En conclusión, vemos como los prejuicios generados y la notoriedad pública de Alberto Fernández en los últimos años tuvo como consecuencia un proceso penal sumamente irracional e irregular. Basta ver cómo se llegó a su procesamiento. Al día de hoy, Alberto Fernández no ha sido notificado personalmente del mismo, sino que se enteró por la prensa, en clara violación a las normas procesales que rigen esta materia. Ni siquiera se le concedió la oportunidad de contestar el pedido formulado por la Fiscalía, sino que se lo habría procesado sin siquiera escuchar su versión de los hechos.

 A su vez, en forma inmediata a que tomó estado público quiso comparecer a la Justicia para notificarse formalmente de lo resuelto y ejercer sus defensas, pero no le fue posible porque el juzgado ya había cerrado, por lo que recién podrá hacerlo el lunes. Quiso comparecer, no le fue permitido y, sin embargo, los propios operadores sostienen que está "prófugo". Insólito.
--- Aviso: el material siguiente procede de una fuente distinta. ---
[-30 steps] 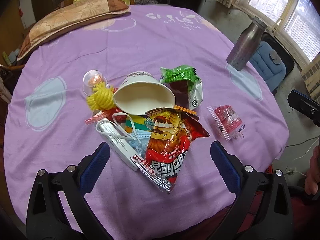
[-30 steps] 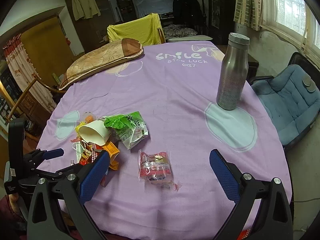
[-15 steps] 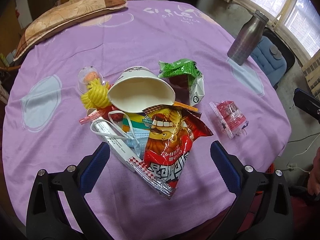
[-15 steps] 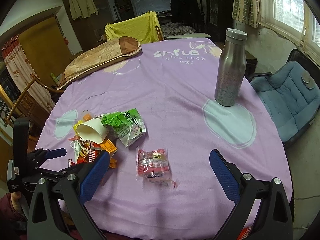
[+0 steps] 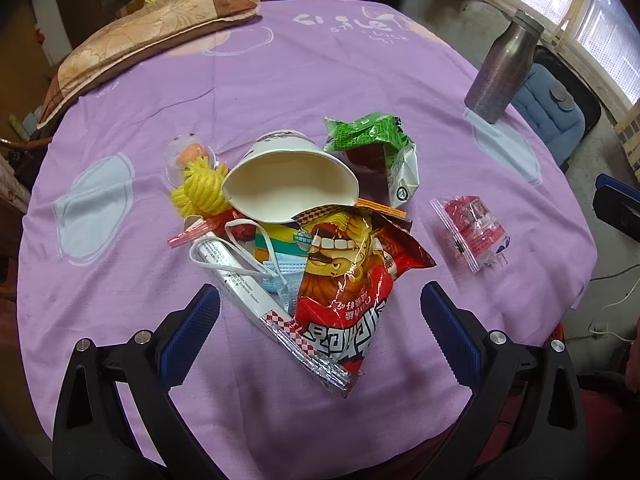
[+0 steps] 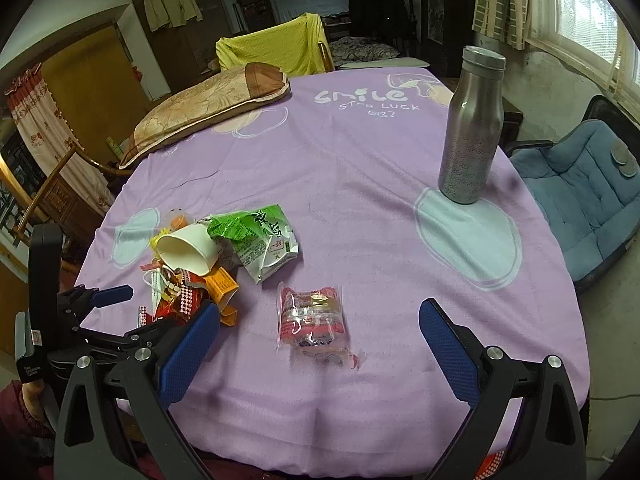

 Además, se trata de una persona de 75 años, con un crítico estado de salud y, sin embargo, su procesamiento se habría dictado con prisión, sin siquiera otorgársele prisión domiciliaria, otro hecho inusual pero que, a esta altura de los acontecimientos, no sorprende a nadie.

Somos conscientes que el tiempo pondrá las cosas en su lugar. Los abogados apelarán esta absurda decisión y denunciarán a los verdaderos responsables de este (y otros hechos) y confiamos en que primará la verdad y que será revocada. Sin embargo, el daño a la salud y reputación de Alberto Fernández ya está hecho y es difícil que el mismo se enmiende. Llegado el momento, todos deberán responder en el marco de la ley por los terribles perjuicios causados.